*Activity*. In the listing below, the lines starting with the line with "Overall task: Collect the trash" and going on through the line with "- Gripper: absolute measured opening" are to be reproduced exactly, and only those.

*Exercise inputs*.
:::

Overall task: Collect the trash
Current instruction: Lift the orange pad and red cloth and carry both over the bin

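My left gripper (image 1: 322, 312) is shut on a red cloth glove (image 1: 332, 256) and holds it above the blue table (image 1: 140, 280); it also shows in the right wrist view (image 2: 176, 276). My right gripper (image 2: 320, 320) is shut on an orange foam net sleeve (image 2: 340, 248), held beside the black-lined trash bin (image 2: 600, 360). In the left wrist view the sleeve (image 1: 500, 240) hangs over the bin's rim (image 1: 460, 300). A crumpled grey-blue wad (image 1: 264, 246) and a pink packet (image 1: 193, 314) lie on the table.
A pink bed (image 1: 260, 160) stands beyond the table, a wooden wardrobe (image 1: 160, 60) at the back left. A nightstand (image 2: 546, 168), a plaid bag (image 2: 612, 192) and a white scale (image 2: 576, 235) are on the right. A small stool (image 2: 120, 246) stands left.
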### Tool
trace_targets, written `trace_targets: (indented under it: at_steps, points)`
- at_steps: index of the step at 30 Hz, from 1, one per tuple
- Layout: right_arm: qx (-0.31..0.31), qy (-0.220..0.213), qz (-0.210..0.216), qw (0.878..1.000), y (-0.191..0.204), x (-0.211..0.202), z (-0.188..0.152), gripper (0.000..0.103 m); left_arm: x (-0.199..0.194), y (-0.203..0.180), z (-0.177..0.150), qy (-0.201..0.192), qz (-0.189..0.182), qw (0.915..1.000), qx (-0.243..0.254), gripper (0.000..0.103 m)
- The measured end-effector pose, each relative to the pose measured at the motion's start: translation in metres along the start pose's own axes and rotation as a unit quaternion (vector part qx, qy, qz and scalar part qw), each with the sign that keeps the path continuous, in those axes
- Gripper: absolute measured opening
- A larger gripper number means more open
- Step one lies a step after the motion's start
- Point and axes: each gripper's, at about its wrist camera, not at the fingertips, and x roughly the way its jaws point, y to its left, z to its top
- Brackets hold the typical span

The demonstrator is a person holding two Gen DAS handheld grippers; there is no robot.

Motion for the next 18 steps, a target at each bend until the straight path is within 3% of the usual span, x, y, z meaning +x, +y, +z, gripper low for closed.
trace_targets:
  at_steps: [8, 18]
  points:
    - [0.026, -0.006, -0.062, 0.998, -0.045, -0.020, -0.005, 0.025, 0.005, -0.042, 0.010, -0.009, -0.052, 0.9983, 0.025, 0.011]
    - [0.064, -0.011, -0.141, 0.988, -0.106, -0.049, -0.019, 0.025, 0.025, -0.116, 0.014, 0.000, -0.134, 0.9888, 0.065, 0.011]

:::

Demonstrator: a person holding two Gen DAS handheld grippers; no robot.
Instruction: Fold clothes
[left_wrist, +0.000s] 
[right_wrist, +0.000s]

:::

*Exercise output*.
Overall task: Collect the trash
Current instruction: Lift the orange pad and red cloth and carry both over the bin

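My left gripper (image 1: 322, 312) is shut on a red cloth glove (image 1: 332, 256) and holds it above the blue table (image 1: 140, 280); it also shows in the right wrist view (image 2: 176, 276). My right gripper (image 2: 320, 320) is shut on an orange foam net sleeve (image 2: 340, 248), held beside the black-lined trash bin (image 2: 600, 360). In the left wrist view the sleeve (image 1: 500, 240) hangs over the bin's rim (image 1: 460, 300). A crumpled grey-blue wad (image 1: 264, 246) and a pink packet (image 1: 193, 314) lie on the table.
A pink bed (image 1: 260, 160) stands beyond the table, a wooden wardrobe (image 1: 160, 60) at the back left. A nightstand (image 2: 546, 168), a plaid bag (image 2: 612, 192) and a white scale (image 2: 576, 235) are on the right. A small stool (image 2: 120, 246) stands left.
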### Tool
trace_targets, written `trace_targets: (indented under it: at_steps, points)`
- at_steps: index of the step at 30 Hz, from 1, one per tuple
- Layout: right_arm: qx (-0.31..0.31), qy (-0.220..0.213), qz (-0.210..0.216), qw (0.878..1.000), y (-0.191..0.204), x (-0.211..0.202), z (-0.188..0.152), gripper (0.000..0.103 m); left_arm: x (-0.199..0.194), y (-0.203..0.180), z (-0.177..0.150), qy (-0.201..0.192), qz (-0.189..0.182), qw (0.915..1.000), qx (-0.243..0.254), gripper (0.000..0.103 m)
- The measured end-effector pose, each relative to the pose measured at the motion's start: translation in metres along the start pose's own axes and rotation as a unit quaternion (vector part qx, qy, qz and scalar part qw), each with the sign that keeps the path continuous, in those axes
- Gripper: absolute measured opening

No more work is needed on this answer.